Anyway, celluloid film containing 24 tiny frames per each second and rolled up to fit in the camera, weighs a ton. And not only the material weighed a lot; back at the beginning of the 20th century, there were no lightweight yet durable plastic materials for cameras either. So, the cameras holding weighty celluloid were quite heavy themselves as they were made out of steel mostly. When the first sound films emerged (more on that to follow), moving the cameras became even more difficult. They had to be built inside a box because the cameras themselves made so much noise while pulling the celluloid through the system, that they could be heard on set. So again, there was no way to move the camera around.

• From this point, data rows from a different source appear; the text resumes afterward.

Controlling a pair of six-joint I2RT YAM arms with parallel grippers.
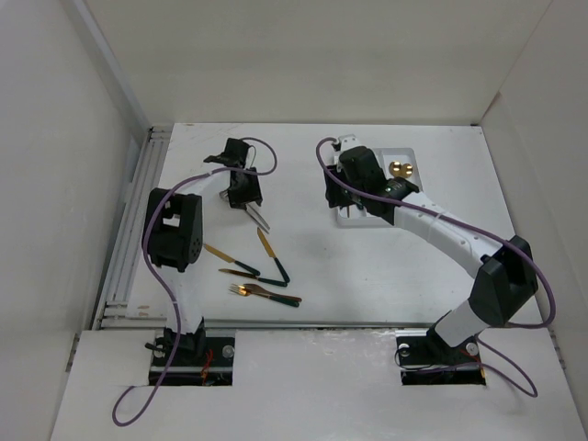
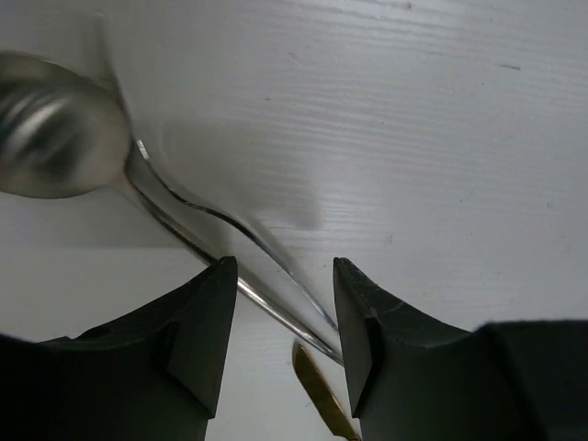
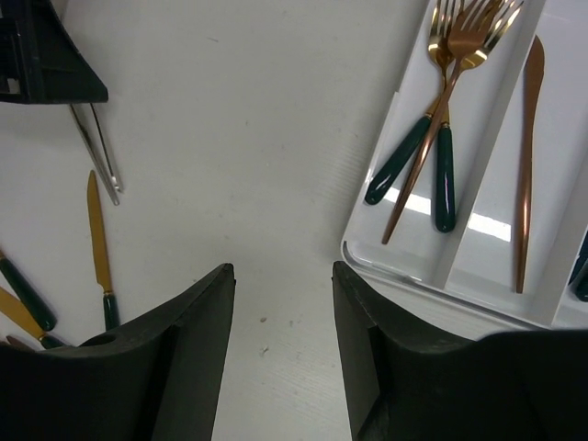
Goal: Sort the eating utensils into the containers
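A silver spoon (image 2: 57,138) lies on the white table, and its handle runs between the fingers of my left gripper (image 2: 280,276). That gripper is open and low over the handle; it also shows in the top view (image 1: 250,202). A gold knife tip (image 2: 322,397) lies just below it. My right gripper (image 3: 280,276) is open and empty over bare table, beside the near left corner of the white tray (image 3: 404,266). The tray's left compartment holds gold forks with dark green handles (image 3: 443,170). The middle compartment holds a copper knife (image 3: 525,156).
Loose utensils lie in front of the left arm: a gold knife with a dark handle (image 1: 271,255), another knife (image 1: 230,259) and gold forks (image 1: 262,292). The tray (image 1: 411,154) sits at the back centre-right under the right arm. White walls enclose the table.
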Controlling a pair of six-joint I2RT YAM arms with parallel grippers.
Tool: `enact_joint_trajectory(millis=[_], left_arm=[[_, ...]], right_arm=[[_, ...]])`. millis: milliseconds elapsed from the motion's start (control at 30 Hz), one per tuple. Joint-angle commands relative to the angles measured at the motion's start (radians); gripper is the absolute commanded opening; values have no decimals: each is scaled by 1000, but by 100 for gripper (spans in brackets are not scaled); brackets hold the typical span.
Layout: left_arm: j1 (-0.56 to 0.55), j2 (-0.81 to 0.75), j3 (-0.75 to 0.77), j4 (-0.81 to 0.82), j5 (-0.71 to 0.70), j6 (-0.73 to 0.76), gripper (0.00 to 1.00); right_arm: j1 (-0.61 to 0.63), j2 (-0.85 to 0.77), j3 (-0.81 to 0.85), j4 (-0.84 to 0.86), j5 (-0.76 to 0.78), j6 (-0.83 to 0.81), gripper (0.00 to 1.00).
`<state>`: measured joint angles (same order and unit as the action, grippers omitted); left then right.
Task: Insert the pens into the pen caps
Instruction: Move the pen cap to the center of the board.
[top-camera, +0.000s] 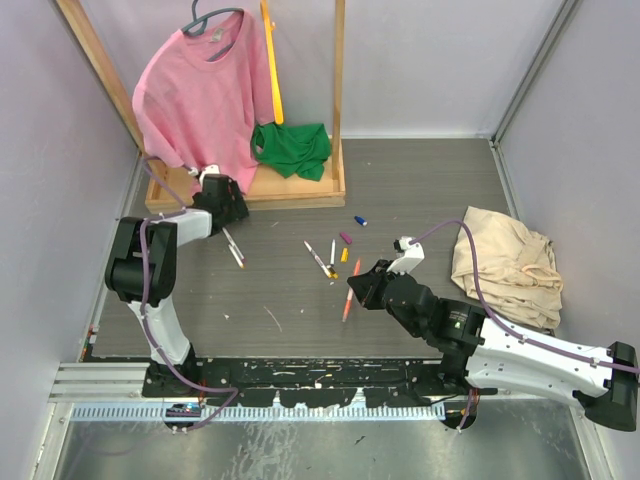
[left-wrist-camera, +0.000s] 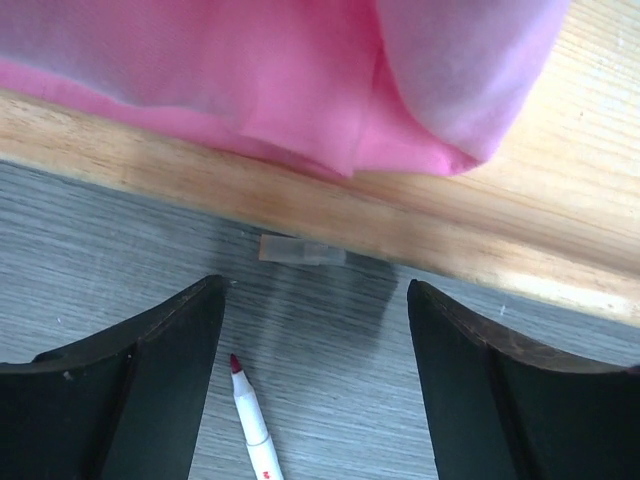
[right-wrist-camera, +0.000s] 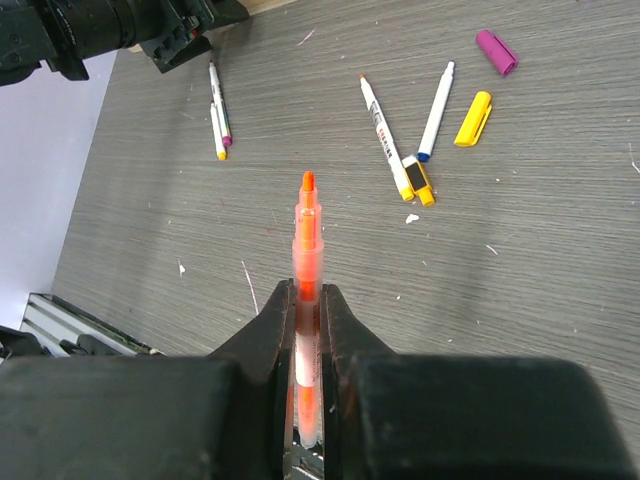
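An orange pen (right-wrist-camera: 307, 250) sits lower centre in my right wrist view, pinched by the right fingers (right-wrist-camera: 345, 335). Upper right, other pens (right-wrist-camera: 385, 140) and caps (right-wrist-camera: 473, 118) lie on the counter (right-wrist-camera: 550, 250). My left fingers (left-wrist-camera: 170, 340) stand spread either side of a red-tipped pen (left-wrist-camera: 250, 410).

The top external camera looked down from above and behind the arm bases over the whole surface (top-camera: 420, 190). The left wrist camera sat close above the surface beside the wooden base (left-wrist-camera: 560, 200) at the far left corner. The right wrist camera, set higher, faced that corner and shared the scattered pens (right-wrist-camera: 385, 140) with the top view.
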<state>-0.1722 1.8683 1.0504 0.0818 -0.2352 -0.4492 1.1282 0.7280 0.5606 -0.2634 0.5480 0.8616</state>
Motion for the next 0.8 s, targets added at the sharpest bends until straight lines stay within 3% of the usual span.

It was obvious that having a more mobile camera would benefit cinematic development. Soon, movie pioneers tried out different materials to make cameras easier to handle. The celluloid became smaller and more lightweight (8 and 16 mm film was used for home filming instead of the bigger cinematic 35 mm) and cameras got smaller. Believe it or not, already back in 1910 there was a Polish inventor, Kazimierz Prószyński, who invented a handheld camera, named the Aeroscope.

Home use of film became more regular after WW II, when 8mm and 16mm cameras and projectors entered the regular households. With the introduction of TV, professional cameras became even more flexible as there was much more need to switch frames due to the live nature of a big portion of (early) TV broadcasts. With the need for more camera movement becoming increasingly bigger, filmmakers developed rigging systems to move their camera on and eventually Garret Brown came up with the Steadycam system which allowed a cinematographer to walk around freely with a heavy camera.

Garrett Brown

The introduction of video was the next big step in developing smaller cameras. The video material was lightweight and partly based on plastic, which became a bigger component of cameras as well. As storage systems evolved from the video tape towards digital, cameras became smaller and more lightweight with every new release. When even the last stabilizing issues were fixed, and picture quality became less dependent on the size of the lens, filming really became a household pastime. Now that most people have access to a mobile device and are able to use cloud services (Together offers it as well), nothing can prevent us from making the most of mobile moviemaking we can!